The Virtual Bookcase Reviews of 'The Information Superhighway: Beyond the Internet':
Reviewer Rob Slade wrote:
The "Information Superhighway" is a political and promotional catch phrase.
The reality behind it is the National Information Infrastructure, the intent of
which is to promote advantages to American business through advanced
technology. A number of actions, promotions, bills, and proposals are said to
be related to the NII; the most frequently cited is "The High-Performance
Computing Act of 1991". (It is one of the ironies of this work that the author
has chosen to make his home in Amsterdam.)

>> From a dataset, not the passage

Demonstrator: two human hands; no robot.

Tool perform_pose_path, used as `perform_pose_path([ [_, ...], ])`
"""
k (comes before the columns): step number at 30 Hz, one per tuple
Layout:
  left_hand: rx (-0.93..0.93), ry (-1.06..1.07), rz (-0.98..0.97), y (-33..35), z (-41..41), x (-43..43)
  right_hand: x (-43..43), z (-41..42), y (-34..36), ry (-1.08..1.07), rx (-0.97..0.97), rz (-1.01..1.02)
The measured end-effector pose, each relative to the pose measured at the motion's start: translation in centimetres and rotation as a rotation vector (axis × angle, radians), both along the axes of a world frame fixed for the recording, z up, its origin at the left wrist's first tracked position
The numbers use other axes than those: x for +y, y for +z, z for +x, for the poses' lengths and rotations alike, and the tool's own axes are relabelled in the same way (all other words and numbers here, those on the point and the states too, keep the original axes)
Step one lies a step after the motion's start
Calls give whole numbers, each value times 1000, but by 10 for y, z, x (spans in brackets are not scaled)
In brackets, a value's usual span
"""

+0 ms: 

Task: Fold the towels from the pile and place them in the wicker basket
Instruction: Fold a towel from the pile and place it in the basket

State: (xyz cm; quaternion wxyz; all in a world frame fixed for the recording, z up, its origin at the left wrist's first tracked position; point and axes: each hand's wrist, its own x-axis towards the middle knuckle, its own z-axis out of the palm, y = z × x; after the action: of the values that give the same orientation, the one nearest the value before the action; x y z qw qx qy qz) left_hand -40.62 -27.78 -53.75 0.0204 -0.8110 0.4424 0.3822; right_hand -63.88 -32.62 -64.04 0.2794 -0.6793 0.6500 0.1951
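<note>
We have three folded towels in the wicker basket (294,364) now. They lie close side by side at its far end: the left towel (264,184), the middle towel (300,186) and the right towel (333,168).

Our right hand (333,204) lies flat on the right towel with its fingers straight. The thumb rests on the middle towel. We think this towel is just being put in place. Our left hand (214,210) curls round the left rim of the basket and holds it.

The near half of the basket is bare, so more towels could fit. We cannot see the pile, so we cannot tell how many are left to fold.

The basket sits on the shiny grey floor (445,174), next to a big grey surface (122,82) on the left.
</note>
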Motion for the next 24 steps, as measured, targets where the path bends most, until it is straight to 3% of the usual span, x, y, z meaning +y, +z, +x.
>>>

This book is an opinion piece, told by a professional "gee-whizzer", full of
verbiage and vendor promotions, signifying nothing. The author introduces the
book by suggesting that it is best read as nine magazine articles. It
certainly doesn't have enough structure for a book: even the individual
chapters are undisciplined and disorganized. In common with most of those who
rhapsodize over the Information Superhighway, Otte has very little idea of what
he wants it to be--just exciting, and high tech, seems to be enough.
For those who have any professional background in the broader field of
information technology, there will be nothing of any interest here. Ah, but
what of the poor "struggling masses"? There isn't much for them, here, either.
Chapter four, on "Computing Tools", is an extremely simplistic introduction to
PCs and peripherals. "Multimedia Online Services" is a flat-out advertisement
for CompuServe, America OnLine and Prodigy. Errors abound, and it is *quite*
clear that this author does *not* have a solid grasp of technology. The need
for "repeaters" on long distance phone lines would be eliminated if they would
just use EtherNet (maximum run length, five hundred metres). PDAs (Personal
Digital Assistants) are predicted to be shipping "in volume" by the time the
book sees print. XCOPY is a backup program. Multimedia is hyped for eighteen
pages--and then Mosaic is dismissed in half a paragraph, as a "front end" for
the Internet, much like WinCIM for CompuServe. I could, very easily, go on.
No, I can't even recommend it for newbies. This presents a barely informed,
distorted, and "blue sky" view of future technology.